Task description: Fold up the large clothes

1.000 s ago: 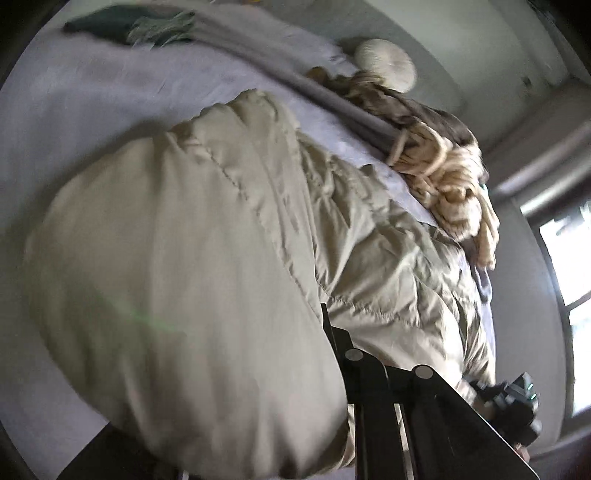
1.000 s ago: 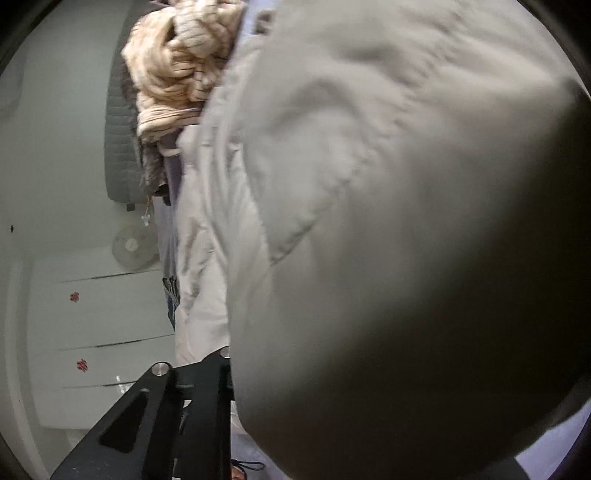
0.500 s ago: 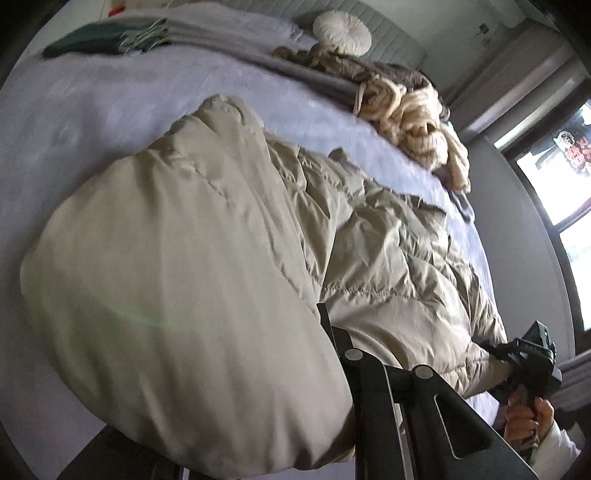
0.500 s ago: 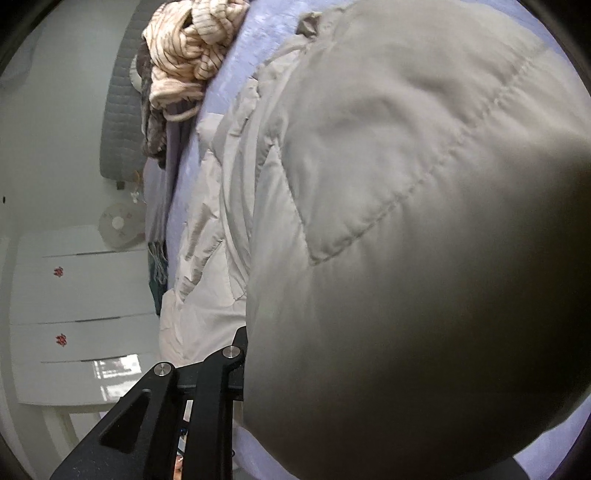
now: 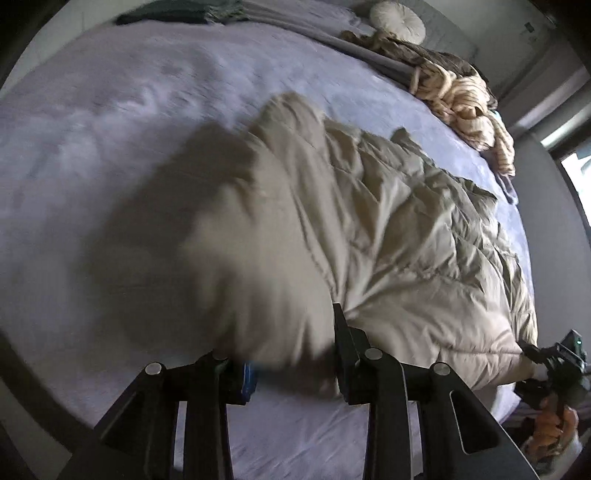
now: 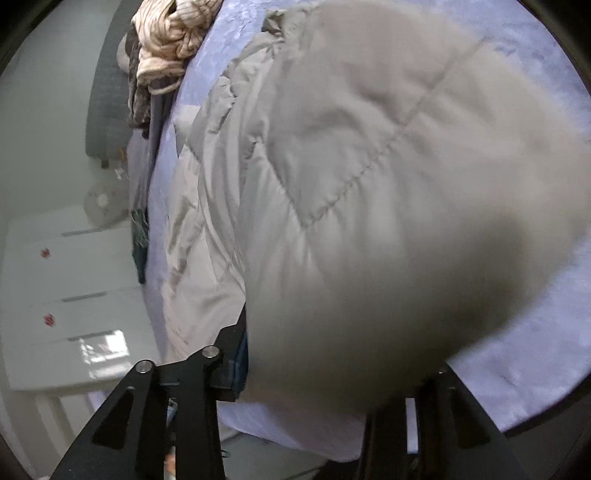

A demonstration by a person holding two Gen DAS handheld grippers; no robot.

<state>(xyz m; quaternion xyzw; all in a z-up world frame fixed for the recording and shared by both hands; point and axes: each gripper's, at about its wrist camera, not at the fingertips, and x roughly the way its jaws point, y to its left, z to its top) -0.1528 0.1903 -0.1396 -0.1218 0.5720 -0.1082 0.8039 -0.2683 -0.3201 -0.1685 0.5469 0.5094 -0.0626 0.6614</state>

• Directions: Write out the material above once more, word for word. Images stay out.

• Your solution:
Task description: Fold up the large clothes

1.000 s ago: 
1.000 s ago: 
0.500 s ago: 
0.500 s ago: 
now: 
now: 

A demonstration by a person holding two Gen DAS handheld grippers; no robot.

<state>(xyz m; quaternion xyzw; all in a z-up world frame fixed for the recording and shared by both hands; point and axes: each gripper's, at about its wrist camera, not at the fingertips, and x roughly the way its jaws point, y to its left, z to its top) -0.1528 0.1903 -0.1396 -0.1218 0.5720 -0.1082 0.8039 -0.2683 -0.3201 -0.1685 0.5469 0.5094 -0.0626 0.6614</state>

There is no more output for this exercise.